Ahmadinejad Says No Surrender on N-Issue

Author: 
Agence France Presse
Publication Date: 
Mon, 2006-10-16 03:00

TEHRAN, 16 October 2006 — President Mahmoud Ahmadinejad has pledged that Iran will make no concessions to Western-led pressure over its nuclear program, whatever sanctions are threatened by the international community.

“Pressure and threats against Iran’s nuclear program will not affect Iran in any way,” the student news agency ISNA quoted Ahmadinejad as telling an Iranian engineers’ association meeting Saturday evening.

“Iran and its people will not be scared off their wishes and will continue on their path with determination,” he said.

“The insistence by certain countries on a suspension (of uranium enrichment), even for a short period, is unlawful,” the president said, taking up Iran’s repeated insistence that it has a right to master the technology for peaceful ends under the nuclear Non-Proliferation Treaty.

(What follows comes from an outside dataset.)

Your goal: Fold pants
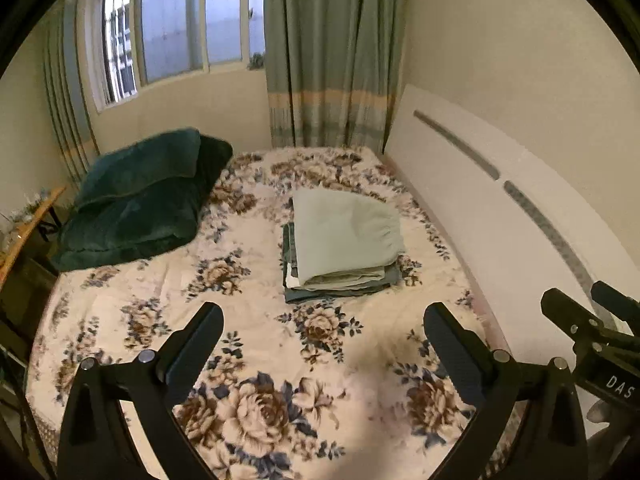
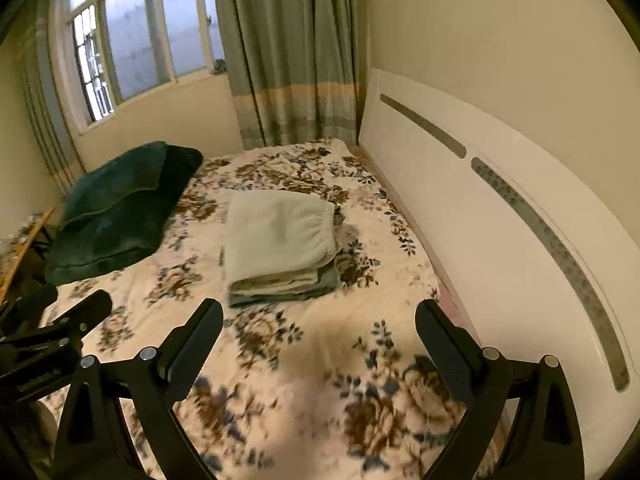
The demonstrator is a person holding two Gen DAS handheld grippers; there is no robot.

Meanwhile, a heavyweight Iranian lawmaker warned yesterday Tehran would limit inspections by the UN of its nuclear sites if slapped with sanctions over its atomic program, the student ISNA agency reported.

“Taking such a step (UN sanctions) will undoubtedly limit the space for International Atomic Energy Agency inspectors and they will be denied the current opportunities,” said Alaeddin Borujerdi, head of the parliamentary national security commission.

His comments come as the five UN Security Council permanent members plus Germany discuss imposing sanctions against Iran over its failure to halt enrichment, which the West fears could be diverted to making a nuclear bomb.

As a member of the nuclear Non-Proliferation Treaty (NPT), Iran insists it has a right to enrichment, which it says will be used for peaceful energy ends.

Iran allows visits to nuclear facilities under the NPT but in February it stopped applying the additional protocol to the treaty, which allows extensive access to atomic sites, after the UN Security Council adopted a resolution calling on Iran to freeze enrichment.

The European Union is expected to announce in the coming week that it will leave it up to the UN Security Council to consider punitive action after four rounds of talks between the EU and Tehran failed to reach agreement.